[Exercise brief]: Output the material exactly, line by line.

[Data segment]:
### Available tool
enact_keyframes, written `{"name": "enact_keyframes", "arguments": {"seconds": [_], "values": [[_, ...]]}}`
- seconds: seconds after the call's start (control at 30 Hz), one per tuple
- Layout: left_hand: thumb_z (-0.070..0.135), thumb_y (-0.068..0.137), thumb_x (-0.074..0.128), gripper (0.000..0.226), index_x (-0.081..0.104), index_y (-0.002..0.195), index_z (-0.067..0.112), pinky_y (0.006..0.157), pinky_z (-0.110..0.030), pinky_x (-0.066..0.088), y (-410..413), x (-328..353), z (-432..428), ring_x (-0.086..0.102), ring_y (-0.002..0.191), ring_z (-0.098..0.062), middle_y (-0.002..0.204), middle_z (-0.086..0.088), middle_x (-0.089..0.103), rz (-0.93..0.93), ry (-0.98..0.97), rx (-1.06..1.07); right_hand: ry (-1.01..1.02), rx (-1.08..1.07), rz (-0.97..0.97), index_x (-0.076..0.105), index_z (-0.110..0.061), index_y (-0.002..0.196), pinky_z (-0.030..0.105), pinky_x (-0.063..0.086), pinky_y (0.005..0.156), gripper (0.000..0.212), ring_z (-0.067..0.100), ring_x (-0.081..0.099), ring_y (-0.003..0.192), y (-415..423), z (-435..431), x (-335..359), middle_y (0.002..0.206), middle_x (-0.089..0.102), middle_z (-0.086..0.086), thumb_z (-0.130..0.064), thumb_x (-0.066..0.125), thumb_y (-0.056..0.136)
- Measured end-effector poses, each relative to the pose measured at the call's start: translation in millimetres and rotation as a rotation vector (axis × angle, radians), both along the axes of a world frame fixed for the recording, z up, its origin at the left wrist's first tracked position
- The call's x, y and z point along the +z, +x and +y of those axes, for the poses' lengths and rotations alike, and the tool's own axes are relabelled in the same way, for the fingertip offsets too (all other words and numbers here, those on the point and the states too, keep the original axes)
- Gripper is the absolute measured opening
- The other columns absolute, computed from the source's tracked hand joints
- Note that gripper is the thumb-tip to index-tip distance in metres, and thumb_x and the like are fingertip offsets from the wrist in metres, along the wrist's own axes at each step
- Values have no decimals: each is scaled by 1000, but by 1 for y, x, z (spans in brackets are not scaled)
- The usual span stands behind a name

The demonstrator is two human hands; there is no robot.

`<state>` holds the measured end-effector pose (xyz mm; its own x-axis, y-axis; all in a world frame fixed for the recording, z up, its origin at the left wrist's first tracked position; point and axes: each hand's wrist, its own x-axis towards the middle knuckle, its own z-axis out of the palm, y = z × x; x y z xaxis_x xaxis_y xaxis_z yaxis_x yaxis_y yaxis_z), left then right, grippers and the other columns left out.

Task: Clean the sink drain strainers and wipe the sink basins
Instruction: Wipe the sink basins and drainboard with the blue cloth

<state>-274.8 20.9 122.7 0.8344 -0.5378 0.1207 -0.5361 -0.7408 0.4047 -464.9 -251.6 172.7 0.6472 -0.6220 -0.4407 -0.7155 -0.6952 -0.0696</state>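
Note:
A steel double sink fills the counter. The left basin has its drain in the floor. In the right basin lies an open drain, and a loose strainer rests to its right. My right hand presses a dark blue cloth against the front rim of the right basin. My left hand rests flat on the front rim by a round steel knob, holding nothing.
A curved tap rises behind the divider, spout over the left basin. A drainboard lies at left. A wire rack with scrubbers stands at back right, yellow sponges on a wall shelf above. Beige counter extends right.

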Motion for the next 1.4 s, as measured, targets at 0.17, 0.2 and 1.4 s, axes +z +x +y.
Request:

[Written answer]:
### Available tool
enact_keyframes, written `{"name": "enact_keyframes", "arguments": {"seconds": [_], "values": [[_, ...]]}}`
- seconds: seconds after the call's start (control at 30 Hz), one per tuple
- Layout: left_hand: thumb_z (-0.070..0.135), thumb_y (-0.068..0.137), thumb_x (-0.074..0.128), gripper (0.000..0.226), index_x (-0.081..0.104), index_y (-0.002..0.195), index_z (-0.067..0.112), pinky_y (0.006..0.157), pinky_z (-0.110..0.030), pinky_x (-0.066..0.088), y (-410..413), x (-328..353), z (-432..428), ring_x (-0.086..0.102), ring_y (-0.002..0.191), ring_z (-0.098..0.062), middle_y (-0.002..0.204), middle_z (-0.086..0.088), middle_x (-0.089..0.103), rz (-0.93..0.93), ry (-0.98..0.97), rx (-1.06..1.07); right_hand: ry (-1.01..1.02), rx (-1.08..1.07), rz (-0.97..0.97), index_x (-0.076..0.105), index_z (-0.110..0.061), index_y (-0.002..0.196), pinky_z (-0.030..0.105), pinky_x (-0.063..0.086), pinky_y (0.005..0.156), gripper (0.000..0.212), ring_z (-0.067..0.100), ring_x (-0.081..0.099), ring_y (-0.003..0.192), y (-415..423), z (-435..431), x (-335..359), middle_y (0.002..0.206), middle_x (-0.089..0.102), middle_z (-0.086..0.086), thumb_z (-0.130..0.064), thumb_x (-0.066..0.125), thumb_y (-0.056..0.136)
- Measured end-effector poses, each relative to the pose measured at the call's start: translation in millimetres and rotation as a rotation vector (axis × angle, radians), both along the axes of a world frame fixed for the recording, z up, its origin at the left wrist's first tracked position
- The call's x, y and z point along the +z, +x and +y of those axes, for the poses' lengths and rotations alike, and the tool's own axes are relabelled in the same way, for the fingertip offsets too (all other words and numbers here, those on the point and the states too, keep the original axes)
- Gripper is the absolute measured opening
- The other columns absolute, computed from the source's tracked hand joints
- Note that gripper is the thumb-tip to index-tip distance in metres, and thumb_x and the like are fingertip offsets from the wrist in metres, along the wrist's own axes at each step
- Values have no decimals: each is scaled by 1000, but by 1 for y, x, z (spans in brackets are not scaled)
- The usual span stands behind a name

The demonstrator is two human hands; there is no robot.

`<state>` holds the measured end-effector pose (xyz mm; its own x-axis, y-axis; all in a world frame fixed for the recording, z up, its origin at the left wrist's first tracked position; point and axes: each hand's wrist, its own x-axis towards the middle knuckle, its own z-axis out of the palm, y = z × x; x y z xaxis_x xaxis_y xaxis_z yaxis_x yaxis_y yaxis_z), left then right, grippers and the other columns left out.

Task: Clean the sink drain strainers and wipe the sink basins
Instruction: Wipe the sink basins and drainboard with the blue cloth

<state>-274.8 20.9 122.7 0.8344 -0.5378 0.1207 -0.5361 -0.7408 0.4047 -464.9 -251.6 172.7 0.6472 -0.6220 -0.4407 -0.7155 -0.6952 -0.0696</state>
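Note:
A steel double sink fills the counter. The left basin has its drain in the floor. In the right basin lies an open drain, and a loose strainer rests to its right. My right hand presses a dark blue cloth against the front rim of the right basin. My left hand rests flat on the front rim by a round steel knob, holding nothing.
A curved tap rises behind the divider, spout over the left basin. A drainboard lies at left. A wire rack with scrubbers stands at back right, yellow sponges on a wall shelf above. Beige counter extends right.
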
Motion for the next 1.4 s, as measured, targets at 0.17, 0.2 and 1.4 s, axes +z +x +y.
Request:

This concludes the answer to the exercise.